The quality of the studies can be viewed in S1 Table. The quality of each study was assessed according to the Newcastle Ottawa Scale. The scores obtained during the analysis ranged from 6 to 8, categorizing all our studies as intermediate to high quality. The overall average NOS score for our studies was 6.7. Given full consideration of our studies, we would categorize the overall quality as intermediate.

Cardiac versus non-cardiac chest pain causes and presentation

Although the cardiac causes of chest pain in our studied population were less common (2.5%), they should be considered in the evaluation of chest pain in order to be excluded. Thus, ECGs and echocardiograms were commonly obtained in patients presenting with chest pain.
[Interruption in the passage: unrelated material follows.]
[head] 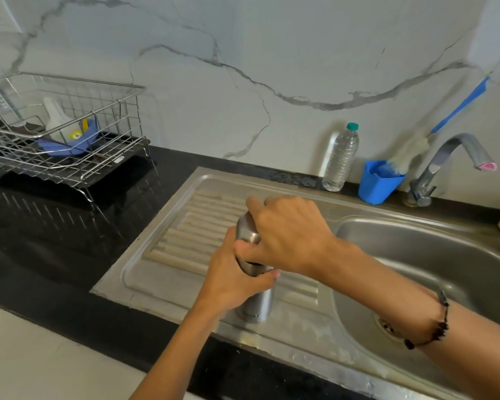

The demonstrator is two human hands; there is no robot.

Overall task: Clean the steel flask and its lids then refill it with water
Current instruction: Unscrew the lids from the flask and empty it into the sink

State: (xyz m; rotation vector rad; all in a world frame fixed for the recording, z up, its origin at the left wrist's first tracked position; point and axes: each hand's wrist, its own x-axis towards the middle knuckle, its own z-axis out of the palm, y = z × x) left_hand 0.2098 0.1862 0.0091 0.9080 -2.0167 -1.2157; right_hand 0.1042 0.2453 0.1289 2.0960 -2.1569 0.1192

Pissarra et al. reported that obtained ECG results were abnormal in 77.7% of their patients with cardiac etiologies of chest pain, and Lin et al. reported that 84.5% of the patients had ECG abnormalities [18, 23]. Additionally, Brancato et al. reported that 23.2% of their patients’ ECGs were abnormal [14]. Cardiac causes of chest pain included myocarditis, pericarditis, myopericarditis, myocardial infarction, pulmonary embolism, pneumopericardium, and rhythm disturbances (supraventricular tachycardia, long QT syndrome, premature ventricular contraction). Reporting of previous causes varied among studies: Drossner et al. revealed that six patients had pericarditis, four had myocarditis, three had myocardial infarction, and seven had supraventricular tachycardia [15]; Gesuete et al. showed that 87% of cardiac causes were due to pericardial diseases and 13% were due to dysrhythmia [16]; Massin et al. reported that cardiac problems were identified in only 9 out of 130 patients: three patients had supraventricular reentry tachycardia, two had mitral valve prolapse, and four had sick sinus syndrome, myocarditis with extrasystole, Still disease with pericarditis and cardiac hemochromatosis with left heart failure, respectively [19].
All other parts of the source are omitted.